Data section Start Marker

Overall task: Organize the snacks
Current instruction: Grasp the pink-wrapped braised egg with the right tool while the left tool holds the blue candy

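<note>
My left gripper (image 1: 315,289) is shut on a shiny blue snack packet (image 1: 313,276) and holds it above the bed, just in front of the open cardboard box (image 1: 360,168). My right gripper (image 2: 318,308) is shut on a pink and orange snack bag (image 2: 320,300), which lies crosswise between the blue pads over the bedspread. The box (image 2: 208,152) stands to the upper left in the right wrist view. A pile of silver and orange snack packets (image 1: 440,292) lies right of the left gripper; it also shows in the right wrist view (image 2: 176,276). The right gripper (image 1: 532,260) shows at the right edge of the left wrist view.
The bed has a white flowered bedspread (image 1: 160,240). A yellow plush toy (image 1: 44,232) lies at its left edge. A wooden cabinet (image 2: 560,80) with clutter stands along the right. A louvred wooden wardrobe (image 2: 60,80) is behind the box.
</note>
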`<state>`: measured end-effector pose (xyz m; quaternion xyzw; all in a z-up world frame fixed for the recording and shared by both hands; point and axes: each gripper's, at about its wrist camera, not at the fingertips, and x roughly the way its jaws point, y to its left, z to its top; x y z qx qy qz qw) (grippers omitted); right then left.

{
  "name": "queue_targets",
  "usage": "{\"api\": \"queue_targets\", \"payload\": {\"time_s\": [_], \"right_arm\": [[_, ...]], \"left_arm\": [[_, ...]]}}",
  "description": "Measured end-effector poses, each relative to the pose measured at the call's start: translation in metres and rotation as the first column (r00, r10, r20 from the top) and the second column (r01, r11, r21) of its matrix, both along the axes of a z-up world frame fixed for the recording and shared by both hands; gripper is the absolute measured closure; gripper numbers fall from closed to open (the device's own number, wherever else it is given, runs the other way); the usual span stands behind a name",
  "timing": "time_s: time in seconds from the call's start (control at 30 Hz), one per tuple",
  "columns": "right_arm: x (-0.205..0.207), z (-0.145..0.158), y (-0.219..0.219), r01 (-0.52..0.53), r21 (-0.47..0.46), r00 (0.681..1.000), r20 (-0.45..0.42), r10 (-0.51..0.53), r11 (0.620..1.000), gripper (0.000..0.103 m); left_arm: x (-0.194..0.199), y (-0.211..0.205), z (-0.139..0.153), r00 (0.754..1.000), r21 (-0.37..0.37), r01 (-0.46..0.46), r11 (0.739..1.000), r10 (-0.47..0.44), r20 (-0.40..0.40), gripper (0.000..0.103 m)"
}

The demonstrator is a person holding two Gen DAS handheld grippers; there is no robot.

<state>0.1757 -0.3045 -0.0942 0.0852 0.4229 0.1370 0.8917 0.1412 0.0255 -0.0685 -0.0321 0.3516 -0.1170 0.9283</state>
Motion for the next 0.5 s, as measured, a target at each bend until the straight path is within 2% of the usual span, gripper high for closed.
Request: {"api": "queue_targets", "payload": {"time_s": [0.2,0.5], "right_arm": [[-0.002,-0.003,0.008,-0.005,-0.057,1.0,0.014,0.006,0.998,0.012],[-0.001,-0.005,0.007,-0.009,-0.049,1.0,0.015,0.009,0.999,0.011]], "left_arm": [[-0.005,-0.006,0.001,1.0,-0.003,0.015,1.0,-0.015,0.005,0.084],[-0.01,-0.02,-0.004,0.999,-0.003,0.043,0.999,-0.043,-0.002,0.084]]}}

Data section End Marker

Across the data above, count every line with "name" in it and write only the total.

2